Everyday life during treatment
My Life With Breast Cancer
This is my first official blog! I’ve made some reasonably personal posts on my social media accounts, but they were usually quite short and based on whatever I happened to be doing at that moment. A blog feels so much more personal somehow. I’m not sure I really know why, it just feels that way to me. I suppose a blog should be posted with more frequency than the odd social media post and that means being willing to be more open and honest. Until this point, I’ve not been ready to commit to a steady flow of personal posts, I’m still not really sure how personal I am willing to get at this point, but it somehow felt right to start now while I find myself under treatment again.
Some of you may be aware of my story. I was diagnosed with breast cancer in January 2015 and it was quickly clear that the disease had spread into my bones. I have had an awful lot of treatment to try and control the illness – chemotherapy, mastectomy, removal of ovaries, LOTS of radiotherapy, hormone treatment, monthly injections and a radio-frequence surgery.
A scan in March, purely done for my retiring oncologist to hand over my case - and thank goodness he did - showed 3 new spots on my vertebrae and a spot on my liver. My medication was changed, I had liver surgery and my latest scan a few weeks ago showed that the spots on the vertebrae were still there but that the rest of the body was clear. Not the best news, but not the worst news either.

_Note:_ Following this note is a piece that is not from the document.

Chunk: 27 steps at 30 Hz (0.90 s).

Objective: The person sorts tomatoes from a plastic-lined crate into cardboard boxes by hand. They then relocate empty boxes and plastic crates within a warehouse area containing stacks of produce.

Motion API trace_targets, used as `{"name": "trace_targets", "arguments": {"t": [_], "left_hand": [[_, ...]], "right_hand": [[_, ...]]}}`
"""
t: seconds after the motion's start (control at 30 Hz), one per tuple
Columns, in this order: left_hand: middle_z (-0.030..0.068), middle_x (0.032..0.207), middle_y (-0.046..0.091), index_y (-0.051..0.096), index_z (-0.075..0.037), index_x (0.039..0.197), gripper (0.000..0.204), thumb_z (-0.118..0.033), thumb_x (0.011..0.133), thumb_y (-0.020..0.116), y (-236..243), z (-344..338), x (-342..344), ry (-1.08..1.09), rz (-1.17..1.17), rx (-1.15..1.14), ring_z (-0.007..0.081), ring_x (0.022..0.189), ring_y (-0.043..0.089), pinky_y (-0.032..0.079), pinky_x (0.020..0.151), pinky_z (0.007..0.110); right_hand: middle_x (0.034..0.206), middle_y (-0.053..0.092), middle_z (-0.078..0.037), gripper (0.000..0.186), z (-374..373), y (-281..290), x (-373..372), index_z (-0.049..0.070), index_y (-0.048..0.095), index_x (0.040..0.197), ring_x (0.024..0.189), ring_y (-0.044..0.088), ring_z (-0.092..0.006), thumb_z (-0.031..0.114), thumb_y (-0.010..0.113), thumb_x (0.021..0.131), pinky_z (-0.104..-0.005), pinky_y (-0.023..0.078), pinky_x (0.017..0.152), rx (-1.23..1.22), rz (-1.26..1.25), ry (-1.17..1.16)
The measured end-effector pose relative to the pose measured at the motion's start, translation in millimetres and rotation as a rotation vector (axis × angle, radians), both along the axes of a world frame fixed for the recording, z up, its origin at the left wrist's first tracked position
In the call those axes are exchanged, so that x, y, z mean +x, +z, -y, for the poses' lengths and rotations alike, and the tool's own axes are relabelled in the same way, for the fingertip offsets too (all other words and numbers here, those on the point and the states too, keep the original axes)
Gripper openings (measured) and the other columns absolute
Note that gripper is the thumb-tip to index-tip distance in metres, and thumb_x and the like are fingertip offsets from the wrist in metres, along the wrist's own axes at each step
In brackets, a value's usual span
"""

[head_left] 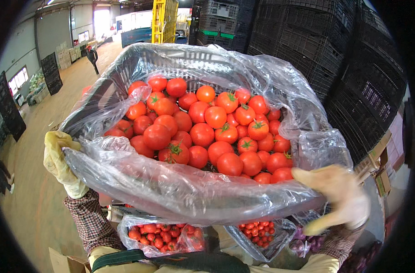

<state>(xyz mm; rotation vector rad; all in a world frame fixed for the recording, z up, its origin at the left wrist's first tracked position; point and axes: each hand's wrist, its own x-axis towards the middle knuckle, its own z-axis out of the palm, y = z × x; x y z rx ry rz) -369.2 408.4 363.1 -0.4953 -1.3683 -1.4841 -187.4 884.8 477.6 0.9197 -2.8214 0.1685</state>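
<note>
A large dark crate (202, 61), lined with clear plastic (189, 193) and heaped with red tomatoes (202, 134), some with green stems, fills the middle of the view. My left hand (61, 161), in a pale yellow glove, grips its left front corner with the plastic bunched there. My right hand (335, 195), gloved and blurred by motion, is at the right front of the crate, thumb and fingers spread; whether it touches the liner is unclear. Below are a lined crate of tomatoes (159, 236) and one of smaller tomatoes (257, 232).
Tall stacks of black crates (294, 45) stand behind and right. Bagged purple produce (305, 241) is low right, a cardboard box (68, 264) low left. A yellow metal frame (164, 20) stands behind. Another person (92, 58) is on the floor (39, 177) at left, and a partial figure (0, 170) shows at the rim.
</note>
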Motion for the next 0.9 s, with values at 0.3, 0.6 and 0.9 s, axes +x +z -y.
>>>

My husband and I took this as a small victory and my new oncologist decided we should zap the dastardly spots with some radiotherapy sessions.
Which brings me to the topic of this blog post! Due to various reasons, illness included, I am not working at the moment and had decided that I was going to concentrate on Simply Zoë, a project close to my heart that energises me in such a positive way and really just enjoy the summer! I subscribed to the gym to start getting back into shape, I bought a lakeside pool season ticket and was intent on fresh air and sun on my skin, all of which I have lusted over every summer while being stuck in the office. You can imagine my dismay at finding out more radiotherapy was needed! Cancer has got in the way of me leading my life in so many ways – being bald for my wedding, infertility, spending my 40th birthday in the hospital after a mastectomy and radiotherapy always falling over birthdays!

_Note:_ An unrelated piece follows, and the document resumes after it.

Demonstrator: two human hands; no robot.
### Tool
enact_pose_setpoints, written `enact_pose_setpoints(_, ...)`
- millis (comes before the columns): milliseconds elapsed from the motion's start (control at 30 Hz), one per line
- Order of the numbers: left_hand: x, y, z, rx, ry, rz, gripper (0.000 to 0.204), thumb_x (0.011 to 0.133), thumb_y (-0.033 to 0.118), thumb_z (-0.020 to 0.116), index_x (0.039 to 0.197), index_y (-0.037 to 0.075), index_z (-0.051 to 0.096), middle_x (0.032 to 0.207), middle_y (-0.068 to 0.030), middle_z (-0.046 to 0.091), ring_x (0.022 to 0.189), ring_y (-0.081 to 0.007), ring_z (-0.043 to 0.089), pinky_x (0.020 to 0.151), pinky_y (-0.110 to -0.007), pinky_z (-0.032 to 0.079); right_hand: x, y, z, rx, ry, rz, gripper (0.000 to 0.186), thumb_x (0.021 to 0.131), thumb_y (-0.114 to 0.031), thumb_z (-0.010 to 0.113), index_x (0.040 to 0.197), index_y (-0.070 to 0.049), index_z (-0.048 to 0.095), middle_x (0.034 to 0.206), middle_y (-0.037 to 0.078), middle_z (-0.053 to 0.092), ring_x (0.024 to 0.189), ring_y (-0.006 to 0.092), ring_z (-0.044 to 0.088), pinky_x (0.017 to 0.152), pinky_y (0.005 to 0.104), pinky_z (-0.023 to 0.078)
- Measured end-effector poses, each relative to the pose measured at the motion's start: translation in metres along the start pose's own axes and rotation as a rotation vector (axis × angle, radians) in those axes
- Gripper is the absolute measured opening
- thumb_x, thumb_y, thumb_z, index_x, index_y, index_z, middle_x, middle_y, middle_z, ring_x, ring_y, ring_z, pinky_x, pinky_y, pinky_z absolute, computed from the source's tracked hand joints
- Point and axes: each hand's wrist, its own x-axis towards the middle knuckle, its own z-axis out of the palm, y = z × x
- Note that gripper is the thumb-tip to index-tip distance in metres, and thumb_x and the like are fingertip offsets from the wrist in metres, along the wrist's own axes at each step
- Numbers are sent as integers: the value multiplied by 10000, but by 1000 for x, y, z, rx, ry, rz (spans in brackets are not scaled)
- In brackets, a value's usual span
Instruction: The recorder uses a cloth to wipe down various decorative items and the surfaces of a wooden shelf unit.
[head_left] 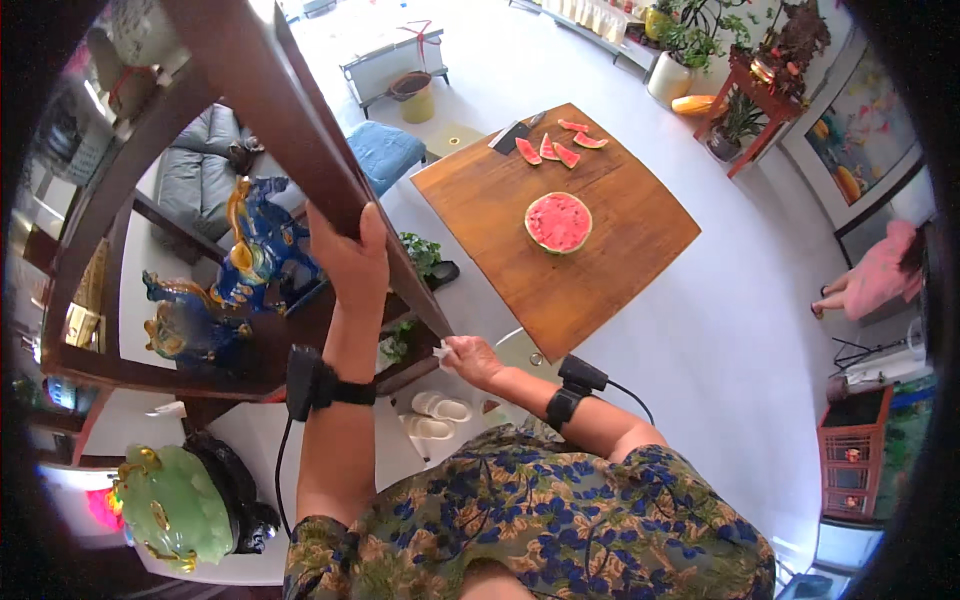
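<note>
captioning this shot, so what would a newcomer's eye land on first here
Probably the round, red-faced cut watermelon on the brown wooden table, slightly above and right of the picture's centre. Next, the glossy blue-and-gold animal figurines on the dark wooden shelf at left, with a pale green, gold-trimmed ornament lower down.

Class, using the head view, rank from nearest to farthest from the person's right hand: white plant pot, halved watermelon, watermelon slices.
1. Halved watermelon: mid-table, ahead of the right hand.
2. Watermelon slices: far end of the table.
3. White plant pot: beyond the table, farther right.
</note>
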Motion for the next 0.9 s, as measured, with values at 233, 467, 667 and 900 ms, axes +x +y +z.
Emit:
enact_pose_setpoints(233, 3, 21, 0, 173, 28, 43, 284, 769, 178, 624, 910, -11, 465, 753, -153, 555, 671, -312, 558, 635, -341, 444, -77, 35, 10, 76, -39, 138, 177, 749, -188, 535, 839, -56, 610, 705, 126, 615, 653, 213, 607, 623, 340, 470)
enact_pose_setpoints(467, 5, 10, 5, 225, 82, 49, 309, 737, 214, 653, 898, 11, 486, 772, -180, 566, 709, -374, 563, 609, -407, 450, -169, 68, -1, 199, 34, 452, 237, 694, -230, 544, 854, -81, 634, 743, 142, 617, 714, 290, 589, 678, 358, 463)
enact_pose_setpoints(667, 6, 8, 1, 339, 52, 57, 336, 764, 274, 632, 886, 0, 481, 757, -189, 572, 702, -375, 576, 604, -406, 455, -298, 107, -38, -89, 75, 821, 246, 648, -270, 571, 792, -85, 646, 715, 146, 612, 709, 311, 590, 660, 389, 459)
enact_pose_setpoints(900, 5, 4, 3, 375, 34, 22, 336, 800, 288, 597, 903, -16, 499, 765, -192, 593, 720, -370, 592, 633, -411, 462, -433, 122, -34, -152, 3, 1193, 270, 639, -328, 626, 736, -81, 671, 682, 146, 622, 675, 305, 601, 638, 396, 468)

Radiotherapy can burn and damage your skin. Though a short treatment such as the one I am on at the moment shouldn’t cause any visible damage, the skin should still stay out of the sun until the treatment is finished. While the treatment doesn’t stop me going out and about, I have been written on like a dot to dot puzzle as an extra assistance to place me in the correct position on the table. The net result of which, is that that I look like I’m covered in some seriously dodgy tattoos!
I had a decision to make. Do I sit inside while it is scorching hot, just to hide my body during the treatment or do I go out loud and proud in a bikini and just live my life? As you can see from the photo I decided to be loud and proud! My body bears many visible scars and signs after all it has been through over these past four and a half years, most of which I can hide very well, but these markings show that clearly something is going on and people do have a tendency to stare (there are a weirdly high percentage of stare bears in Geneva!)
I decided not to care what other people think. There are two choices whilst under treatment, stay at home waiting until the marks can be washed off, or live life. Cancer has snatched so much away from me and now I just want the control to continue living in the way I feel comfortable with. Because I’m here, I’m alive and that is amazing! I know from experience that the chronic fatigue that usually follows my radiotherapy treatments will probably hit me next week and I will manage myself accordingly! Not least because two of my oldest and closet friends will be visiting with their children for ten days and I want to have the energy to have lots of fun with them. So yes, everyday life during treatment needs to be managed, but the point is, I need to have the confidence to take control so that I manage the treatment and it doesn’t manage me!